**ASSIGNMENT:**
For the entries below, how many lines contain the word "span"? Reply with the number and nothing else.

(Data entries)
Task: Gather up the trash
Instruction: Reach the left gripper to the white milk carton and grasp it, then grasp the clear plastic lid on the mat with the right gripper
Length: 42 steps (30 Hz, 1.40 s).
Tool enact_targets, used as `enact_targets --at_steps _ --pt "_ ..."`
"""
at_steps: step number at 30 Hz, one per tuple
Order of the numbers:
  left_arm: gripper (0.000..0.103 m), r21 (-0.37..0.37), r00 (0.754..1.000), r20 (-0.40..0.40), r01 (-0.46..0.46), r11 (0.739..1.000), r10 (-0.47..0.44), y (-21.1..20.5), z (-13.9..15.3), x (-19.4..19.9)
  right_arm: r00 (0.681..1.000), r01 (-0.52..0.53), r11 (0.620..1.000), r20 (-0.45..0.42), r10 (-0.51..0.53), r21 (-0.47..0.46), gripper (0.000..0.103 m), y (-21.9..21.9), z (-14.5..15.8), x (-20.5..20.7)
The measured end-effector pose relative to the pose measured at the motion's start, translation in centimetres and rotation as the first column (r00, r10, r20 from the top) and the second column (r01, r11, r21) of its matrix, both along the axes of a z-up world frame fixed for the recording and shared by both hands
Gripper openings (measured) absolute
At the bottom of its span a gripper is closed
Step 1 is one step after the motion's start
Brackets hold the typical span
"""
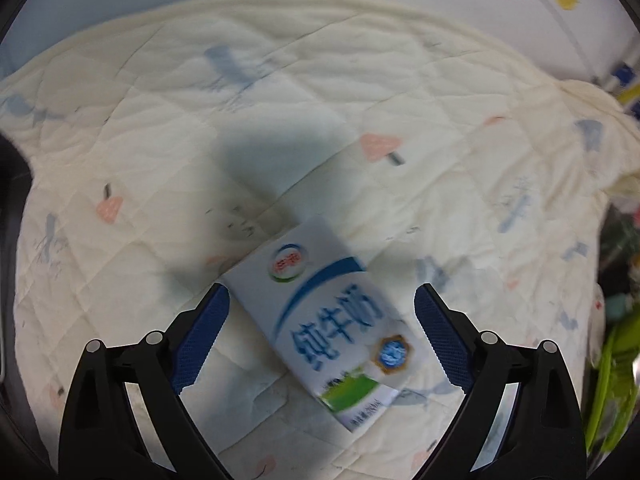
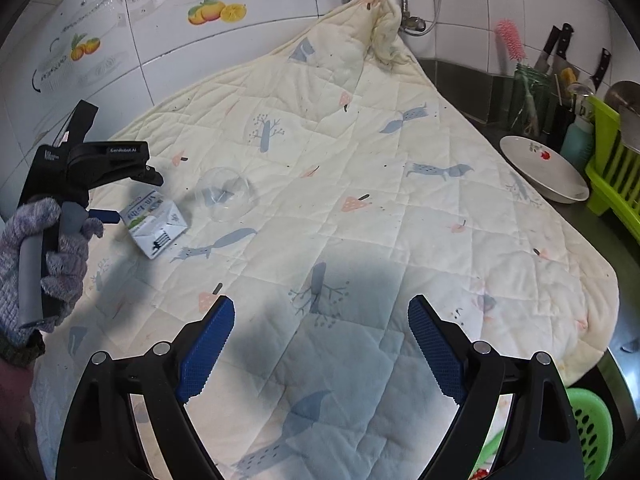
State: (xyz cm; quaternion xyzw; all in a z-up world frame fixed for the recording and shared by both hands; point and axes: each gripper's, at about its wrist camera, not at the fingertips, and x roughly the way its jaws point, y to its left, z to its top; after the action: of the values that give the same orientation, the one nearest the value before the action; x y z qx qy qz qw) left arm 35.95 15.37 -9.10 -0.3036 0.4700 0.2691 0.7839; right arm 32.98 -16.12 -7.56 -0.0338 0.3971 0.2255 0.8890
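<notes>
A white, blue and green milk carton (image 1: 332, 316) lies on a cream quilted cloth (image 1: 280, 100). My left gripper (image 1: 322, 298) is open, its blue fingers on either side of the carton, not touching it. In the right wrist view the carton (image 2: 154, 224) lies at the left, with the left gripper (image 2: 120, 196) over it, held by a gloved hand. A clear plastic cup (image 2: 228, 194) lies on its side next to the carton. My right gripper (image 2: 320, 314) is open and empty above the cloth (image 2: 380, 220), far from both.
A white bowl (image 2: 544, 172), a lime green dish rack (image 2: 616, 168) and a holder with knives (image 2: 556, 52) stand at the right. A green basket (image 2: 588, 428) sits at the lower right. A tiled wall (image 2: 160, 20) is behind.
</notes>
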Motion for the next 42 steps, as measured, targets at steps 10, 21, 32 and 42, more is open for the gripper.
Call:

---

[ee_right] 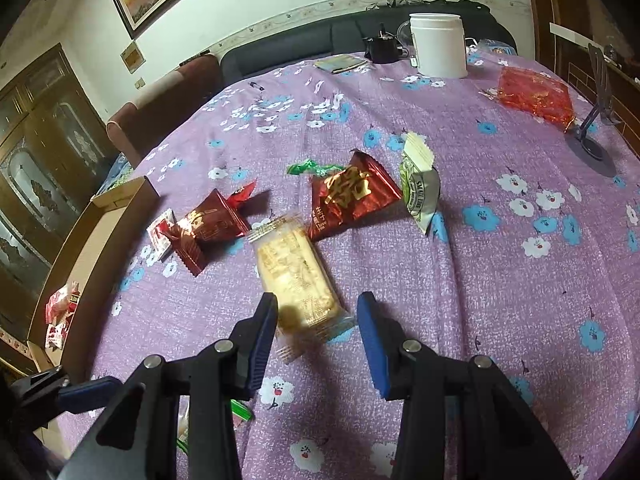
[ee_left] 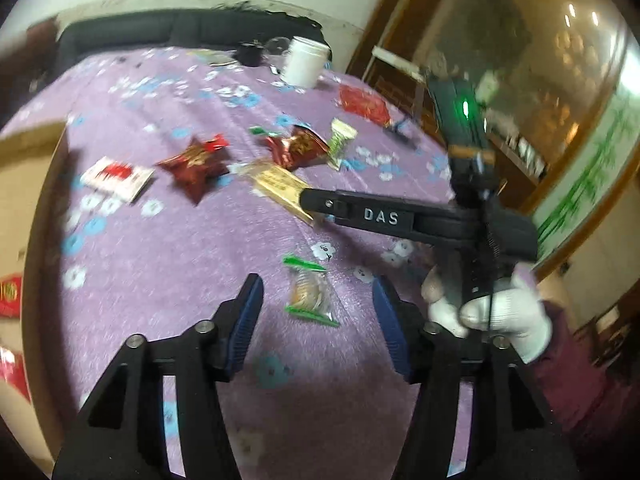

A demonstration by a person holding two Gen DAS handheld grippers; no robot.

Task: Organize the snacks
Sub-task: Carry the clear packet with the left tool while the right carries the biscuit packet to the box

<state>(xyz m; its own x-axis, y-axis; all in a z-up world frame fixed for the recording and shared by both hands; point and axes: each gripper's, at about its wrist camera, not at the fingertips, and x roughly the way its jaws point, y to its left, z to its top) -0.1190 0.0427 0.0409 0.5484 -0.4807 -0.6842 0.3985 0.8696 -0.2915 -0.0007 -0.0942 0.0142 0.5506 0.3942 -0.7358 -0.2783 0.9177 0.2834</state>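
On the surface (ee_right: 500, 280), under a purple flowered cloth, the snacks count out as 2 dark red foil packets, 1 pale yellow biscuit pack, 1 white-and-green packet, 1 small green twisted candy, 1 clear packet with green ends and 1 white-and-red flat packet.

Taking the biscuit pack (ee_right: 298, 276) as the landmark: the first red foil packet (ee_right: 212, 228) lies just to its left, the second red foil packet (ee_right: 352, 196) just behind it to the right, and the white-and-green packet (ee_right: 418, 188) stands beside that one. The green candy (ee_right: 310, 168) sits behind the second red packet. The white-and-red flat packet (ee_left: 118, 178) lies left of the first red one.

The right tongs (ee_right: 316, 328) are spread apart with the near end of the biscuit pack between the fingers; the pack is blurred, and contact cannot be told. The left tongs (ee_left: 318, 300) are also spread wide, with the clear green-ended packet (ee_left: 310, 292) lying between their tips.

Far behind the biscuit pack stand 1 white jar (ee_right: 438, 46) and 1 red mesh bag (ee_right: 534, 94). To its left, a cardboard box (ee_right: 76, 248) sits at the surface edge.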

**OUTPUT FOR THIS TASK:**
2